El Tribunal Supremo considera válidos los chivatazos para que las empresas puedan iniciar una investigación interna que acabe destapando un fraude. Así se desprende de una sentencia del tribunal en la que valida una denuncia anónima como origen de las pesquisas dentro de una compañía de chatarra que finalmente sacó a luz un timo.
La Sala II del Tribunal Supremo ha rechazado los recursos interpuestos contra la sentencia dictada por la Audiencia Provincial de Zaragoza que condenó por estafa a seis personas, relacionadas con una trama de la compañía del sector de hierro y acero.
El fraude lo llevaba a cabo un grupo de trabajadores de esa compañía, encargados de clasificar la chatarra por categorías y de establecer el porcentaje de descuento por estériles mezclados con la chatarra útil para la transformación en acero. Cuando llegaba la carga de chatarra, efectuaban un descuento por estériles muy inferior a la cantidad que realmente estaba mezclada con la chatarra útil, de manera que su propia empresa pagaba por chatarra convertible estériles inservibles para la transformación.
Ese comportamiento ocasionó un fraude de 456.340’27 euros, en el caso de un grupo de condenados, y otra de 340.650’66 euros, en otro grupo.
El origen de la investigación surgió de una denuncia anónima recibida en el departamento de recursos humanos de la empresa que advertía de que se estaban realizando maniobras fraudulentas en las entregas y clasificación de la chatarra. El chivatazo dio pie a una investigación interna que acabó en el descubrimiento de la estafa.
El Tribunal Supremo y valida el uso de las “denuncias anónimas” para la detección de ilícitos penales que sea corroborada, como ocurrió en la empresa de chatarra, con la posterior investigación interna en la empresa y policial. El tribunal considera que los informantes, o denunciantes, son el cauce más importante para descubrir delitos de fraude cometidos en el seno de organizaciones.

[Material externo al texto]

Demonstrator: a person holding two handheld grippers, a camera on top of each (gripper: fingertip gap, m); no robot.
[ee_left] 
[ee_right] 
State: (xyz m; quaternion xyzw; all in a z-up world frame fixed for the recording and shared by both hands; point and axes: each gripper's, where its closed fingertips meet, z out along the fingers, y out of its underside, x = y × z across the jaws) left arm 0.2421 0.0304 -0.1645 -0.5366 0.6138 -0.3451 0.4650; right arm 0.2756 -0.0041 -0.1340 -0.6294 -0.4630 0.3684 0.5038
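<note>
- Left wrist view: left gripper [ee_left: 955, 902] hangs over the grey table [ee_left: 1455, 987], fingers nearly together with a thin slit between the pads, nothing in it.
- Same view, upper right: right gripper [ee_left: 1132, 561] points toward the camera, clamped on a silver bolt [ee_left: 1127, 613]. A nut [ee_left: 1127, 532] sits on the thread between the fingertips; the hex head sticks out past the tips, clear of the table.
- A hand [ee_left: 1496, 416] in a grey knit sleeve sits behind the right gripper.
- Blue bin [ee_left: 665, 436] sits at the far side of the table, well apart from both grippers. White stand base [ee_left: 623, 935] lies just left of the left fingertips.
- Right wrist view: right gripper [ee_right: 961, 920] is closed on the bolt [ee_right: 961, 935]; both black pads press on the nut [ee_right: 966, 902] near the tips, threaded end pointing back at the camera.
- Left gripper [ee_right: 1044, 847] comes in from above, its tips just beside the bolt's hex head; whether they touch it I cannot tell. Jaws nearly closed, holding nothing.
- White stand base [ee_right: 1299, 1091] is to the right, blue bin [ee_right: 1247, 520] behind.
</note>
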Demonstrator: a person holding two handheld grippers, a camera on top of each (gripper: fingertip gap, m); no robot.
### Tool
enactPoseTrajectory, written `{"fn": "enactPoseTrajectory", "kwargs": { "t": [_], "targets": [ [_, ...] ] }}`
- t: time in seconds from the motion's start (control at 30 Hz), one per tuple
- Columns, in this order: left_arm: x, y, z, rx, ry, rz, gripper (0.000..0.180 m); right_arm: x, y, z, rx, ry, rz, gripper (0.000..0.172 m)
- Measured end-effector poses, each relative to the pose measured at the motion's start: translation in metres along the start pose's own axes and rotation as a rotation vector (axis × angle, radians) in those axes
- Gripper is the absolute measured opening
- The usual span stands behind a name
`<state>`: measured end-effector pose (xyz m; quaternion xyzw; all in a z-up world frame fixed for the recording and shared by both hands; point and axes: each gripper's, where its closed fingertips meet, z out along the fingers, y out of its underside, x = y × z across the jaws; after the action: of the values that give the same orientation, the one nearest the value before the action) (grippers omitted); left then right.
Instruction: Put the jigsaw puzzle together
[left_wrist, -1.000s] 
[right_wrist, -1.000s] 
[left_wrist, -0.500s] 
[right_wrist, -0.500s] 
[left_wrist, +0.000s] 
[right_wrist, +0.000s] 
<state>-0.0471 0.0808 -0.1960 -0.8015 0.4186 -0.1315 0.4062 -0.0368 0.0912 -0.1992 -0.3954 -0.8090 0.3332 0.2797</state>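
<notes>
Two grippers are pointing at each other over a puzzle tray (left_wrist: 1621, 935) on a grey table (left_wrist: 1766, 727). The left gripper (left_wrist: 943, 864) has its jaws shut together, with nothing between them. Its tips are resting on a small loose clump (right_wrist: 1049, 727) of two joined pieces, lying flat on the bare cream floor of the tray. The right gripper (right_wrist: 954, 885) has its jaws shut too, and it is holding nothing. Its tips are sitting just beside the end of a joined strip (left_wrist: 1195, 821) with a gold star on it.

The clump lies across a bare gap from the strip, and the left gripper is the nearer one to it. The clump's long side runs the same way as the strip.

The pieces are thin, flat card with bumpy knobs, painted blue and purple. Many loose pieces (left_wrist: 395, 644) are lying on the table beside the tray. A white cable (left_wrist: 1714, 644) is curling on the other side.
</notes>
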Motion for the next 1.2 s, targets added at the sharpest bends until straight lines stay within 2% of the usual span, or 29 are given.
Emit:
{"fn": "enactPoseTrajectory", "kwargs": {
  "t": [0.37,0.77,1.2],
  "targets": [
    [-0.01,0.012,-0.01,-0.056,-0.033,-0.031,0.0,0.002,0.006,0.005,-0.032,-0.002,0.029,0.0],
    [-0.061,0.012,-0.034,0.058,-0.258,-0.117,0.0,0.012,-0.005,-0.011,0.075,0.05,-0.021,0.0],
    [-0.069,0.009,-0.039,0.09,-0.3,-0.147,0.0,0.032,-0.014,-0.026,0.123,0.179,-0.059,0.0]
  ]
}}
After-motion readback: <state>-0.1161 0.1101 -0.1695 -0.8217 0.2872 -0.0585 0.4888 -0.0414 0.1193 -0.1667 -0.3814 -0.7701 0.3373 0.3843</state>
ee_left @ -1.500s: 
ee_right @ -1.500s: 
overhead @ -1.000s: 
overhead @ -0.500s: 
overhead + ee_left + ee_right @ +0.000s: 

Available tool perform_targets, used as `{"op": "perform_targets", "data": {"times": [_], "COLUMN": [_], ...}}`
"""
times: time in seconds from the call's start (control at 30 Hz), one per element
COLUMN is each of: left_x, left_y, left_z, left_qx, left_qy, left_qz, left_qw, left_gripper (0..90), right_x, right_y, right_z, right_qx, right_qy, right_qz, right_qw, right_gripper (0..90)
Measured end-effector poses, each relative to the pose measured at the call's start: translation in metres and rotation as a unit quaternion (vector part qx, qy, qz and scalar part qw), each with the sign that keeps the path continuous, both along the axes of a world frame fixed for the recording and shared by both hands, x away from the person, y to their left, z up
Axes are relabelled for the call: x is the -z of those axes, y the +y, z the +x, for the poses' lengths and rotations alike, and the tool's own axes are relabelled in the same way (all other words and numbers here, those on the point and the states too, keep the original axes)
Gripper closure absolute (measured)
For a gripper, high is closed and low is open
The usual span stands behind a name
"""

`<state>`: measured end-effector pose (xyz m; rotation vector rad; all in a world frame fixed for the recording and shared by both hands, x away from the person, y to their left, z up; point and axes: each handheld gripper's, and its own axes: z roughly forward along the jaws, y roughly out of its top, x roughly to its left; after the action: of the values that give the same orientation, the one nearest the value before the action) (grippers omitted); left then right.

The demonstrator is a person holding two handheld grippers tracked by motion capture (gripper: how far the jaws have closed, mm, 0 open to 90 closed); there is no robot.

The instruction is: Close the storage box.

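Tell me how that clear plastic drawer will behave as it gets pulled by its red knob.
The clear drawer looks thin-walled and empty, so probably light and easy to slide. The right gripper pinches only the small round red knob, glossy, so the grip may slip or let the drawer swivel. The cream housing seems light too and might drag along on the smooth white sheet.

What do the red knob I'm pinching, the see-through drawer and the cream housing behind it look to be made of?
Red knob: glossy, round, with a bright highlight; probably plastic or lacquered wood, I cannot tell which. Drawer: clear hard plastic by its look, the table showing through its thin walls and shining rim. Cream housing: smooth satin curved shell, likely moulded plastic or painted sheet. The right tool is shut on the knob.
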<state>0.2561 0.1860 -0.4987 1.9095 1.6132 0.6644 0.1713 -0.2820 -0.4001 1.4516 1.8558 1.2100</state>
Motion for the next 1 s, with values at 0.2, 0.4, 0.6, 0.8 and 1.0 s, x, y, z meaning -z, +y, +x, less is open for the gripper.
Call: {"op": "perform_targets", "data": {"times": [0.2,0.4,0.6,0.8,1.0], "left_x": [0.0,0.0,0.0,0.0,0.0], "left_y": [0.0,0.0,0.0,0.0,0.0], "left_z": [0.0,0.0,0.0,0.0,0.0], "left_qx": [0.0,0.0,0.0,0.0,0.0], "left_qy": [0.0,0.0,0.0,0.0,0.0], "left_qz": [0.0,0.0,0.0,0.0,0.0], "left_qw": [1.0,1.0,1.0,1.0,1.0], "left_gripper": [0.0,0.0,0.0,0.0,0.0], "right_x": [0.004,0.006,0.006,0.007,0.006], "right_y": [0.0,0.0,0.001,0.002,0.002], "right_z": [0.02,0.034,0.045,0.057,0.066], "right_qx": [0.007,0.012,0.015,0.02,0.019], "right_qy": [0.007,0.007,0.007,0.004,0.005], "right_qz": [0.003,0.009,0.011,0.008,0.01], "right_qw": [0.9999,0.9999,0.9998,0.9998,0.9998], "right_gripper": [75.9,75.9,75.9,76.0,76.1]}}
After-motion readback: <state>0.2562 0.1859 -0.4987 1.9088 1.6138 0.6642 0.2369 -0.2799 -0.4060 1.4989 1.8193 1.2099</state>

“Resulta, pues, necesaria –añaden los magistrados– la correlación entre el programa de cumplimiento normativo en la empresa para evitar y prevenir los delitos cometidos por directivos y empleados ad intra, como aquí ocurrió con los tres empleados», proponen. El fallo asegura que ese canal de denuncias debe «potenciar el control interno y el conocimiento de directivos y empleados de la posibilidad de que dentro de su empresa, y ante el conocimiento de alguna irregularidad como aquí ocurrió, perjudica a la propia empresa y, al final, a los propios trabajadores» en el caso de que el volumen de la irregularidad pudiera poner en riesgo los propios puestos de trabajo.